● Task item:
The answer must restate the listing word for word, without its images.

● Supplied information:
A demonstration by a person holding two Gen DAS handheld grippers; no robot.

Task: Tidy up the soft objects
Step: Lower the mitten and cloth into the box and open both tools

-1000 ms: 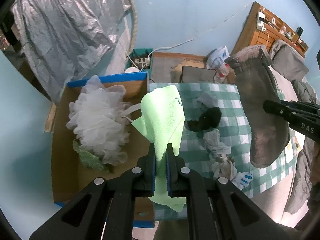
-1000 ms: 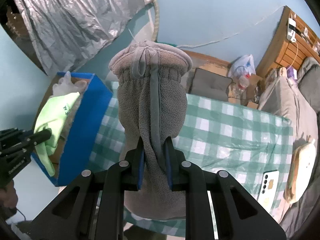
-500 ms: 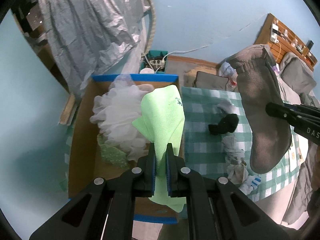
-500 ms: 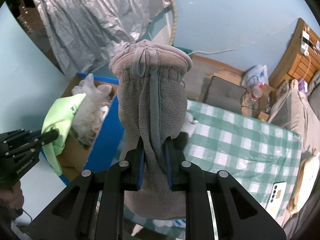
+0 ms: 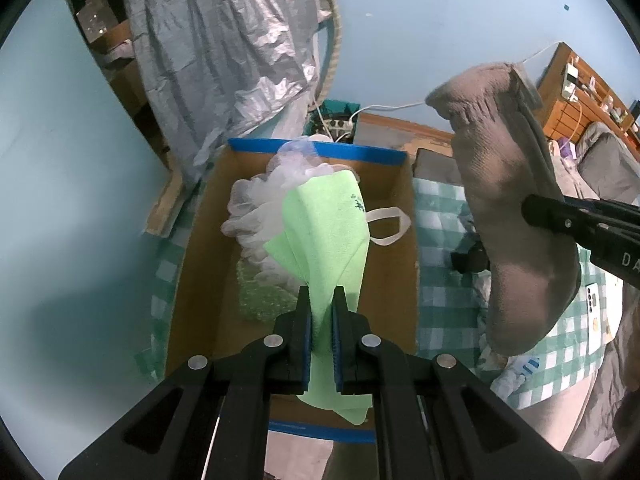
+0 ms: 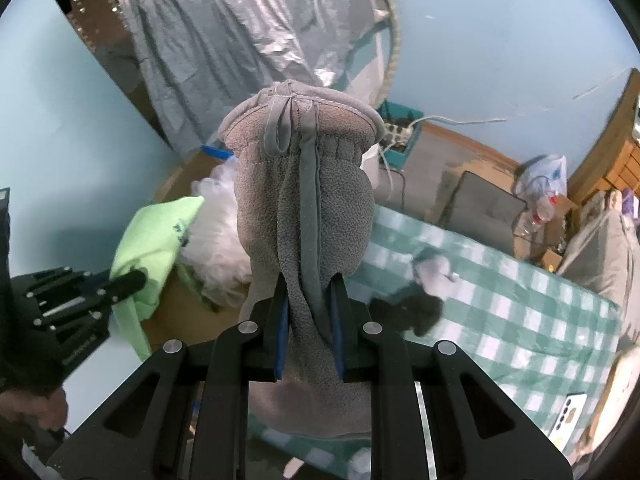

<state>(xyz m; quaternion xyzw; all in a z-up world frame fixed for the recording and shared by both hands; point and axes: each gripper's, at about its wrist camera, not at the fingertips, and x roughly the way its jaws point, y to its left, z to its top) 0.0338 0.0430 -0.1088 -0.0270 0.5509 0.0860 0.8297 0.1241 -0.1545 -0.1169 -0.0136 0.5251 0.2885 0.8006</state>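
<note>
You hold the green cloth [image 5: 320, 240] and grey mitten [image 6: 304, 216] tight in your fingers above the box [image 5: 396, 264]; next, let them drop in.

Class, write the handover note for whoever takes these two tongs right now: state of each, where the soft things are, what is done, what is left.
Left tongs: shut on the green cloth, held above the cardboard box.
Right tongs: shut on the grey fleece mitten, held up over the checked tablecloth beside the box.
Done: white mesh sponge lies in the box.
Left: drop cloth and mitten in; black sock and pale rags on the cloth remain.
</note>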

● Answer area:
A demonstration by a person holding two Gen DAS handheld grippers; no robot.

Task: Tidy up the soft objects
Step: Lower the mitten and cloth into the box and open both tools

-1000 ms: 
-1000 ms: 
-500 ms: 
-500 ms: 
+0 ms: 
+0 ms: 

<state>(xyz m; quaternion xyzw; all in a z-up world frame fixed for the recording and shared by both hands; point and axes: each gripper's, at about its wrist camera, not at the fingertips, and x roughly the way its jaws point, y to its left, z to its top) 0.0338 0.0430 -0.1088 -0.0270 0.5509 0.0860 0.8297 0.1241 -0.1545 -0.1169 -0.0136 0.5251 0.2885 0.8006</state>
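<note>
You hold the green cloth [image 5: 320, 240] and grey mitten [image 6: 304, 216] tight in your fingers above the box [image 5: 396, 264]; next, let them drop in.

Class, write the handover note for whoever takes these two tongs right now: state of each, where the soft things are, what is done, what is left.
Left tongs: shut on the green cloth, held above the cardboard box.
Right tongs: shut on the grey fleece mitten, held up over the checked tablecloth beside the box.
Done: white mesh sponge lies in the box.
Left: drop cloth and mitten in; black sock and pale rags on the cloth remain.
</note>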

Now the exercise is finished.